WORK REQUEST: What lines below mention the word "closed"? Copy each one.

STORED DATA:
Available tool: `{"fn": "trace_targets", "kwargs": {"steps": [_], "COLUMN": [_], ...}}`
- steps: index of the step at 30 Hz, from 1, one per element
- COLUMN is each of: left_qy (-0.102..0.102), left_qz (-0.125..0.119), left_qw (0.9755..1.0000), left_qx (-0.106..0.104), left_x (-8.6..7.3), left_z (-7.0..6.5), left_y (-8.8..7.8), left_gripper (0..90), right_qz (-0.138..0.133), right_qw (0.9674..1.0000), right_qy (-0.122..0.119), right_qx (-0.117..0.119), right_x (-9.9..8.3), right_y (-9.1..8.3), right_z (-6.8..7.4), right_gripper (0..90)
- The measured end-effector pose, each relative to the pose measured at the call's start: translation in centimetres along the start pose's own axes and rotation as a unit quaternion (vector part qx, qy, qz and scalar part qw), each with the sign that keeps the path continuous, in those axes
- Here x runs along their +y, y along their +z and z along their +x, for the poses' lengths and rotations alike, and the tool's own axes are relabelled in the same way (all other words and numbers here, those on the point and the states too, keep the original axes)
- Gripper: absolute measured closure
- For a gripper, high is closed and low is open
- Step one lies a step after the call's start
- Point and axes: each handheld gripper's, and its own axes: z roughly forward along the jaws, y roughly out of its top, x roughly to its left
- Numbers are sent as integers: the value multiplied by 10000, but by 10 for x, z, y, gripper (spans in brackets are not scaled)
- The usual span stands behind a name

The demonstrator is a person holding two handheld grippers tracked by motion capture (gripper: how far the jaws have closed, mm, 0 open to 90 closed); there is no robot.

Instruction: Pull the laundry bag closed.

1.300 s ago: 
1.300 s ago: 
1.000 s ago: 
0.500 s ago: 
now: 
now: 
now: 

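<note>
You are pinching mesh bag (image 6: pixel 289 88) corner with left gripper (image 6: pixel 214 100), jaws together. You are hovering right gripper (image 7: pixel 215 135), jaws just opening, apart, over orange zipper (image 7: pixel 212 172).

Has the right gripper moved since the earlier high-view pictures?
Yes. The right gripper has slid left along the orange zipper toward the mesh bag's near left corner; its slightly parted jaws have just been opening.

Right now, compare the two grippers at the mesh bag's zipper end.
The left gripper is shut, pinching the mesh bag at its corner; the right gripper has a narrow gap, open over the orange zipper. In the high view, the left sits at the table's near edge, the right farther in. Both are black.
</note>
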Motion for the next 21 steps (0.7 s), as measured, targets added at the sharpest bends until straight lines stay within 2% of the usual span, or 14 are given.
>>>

RESULT OF THE TASK:
- For a gripper, high is closed and low is open
The demonstrator is a person holding two handheld grippers tracked by motion capture (gripper: how far the jaws have closed, mm, 0 open to 90 closed); there is no robot.
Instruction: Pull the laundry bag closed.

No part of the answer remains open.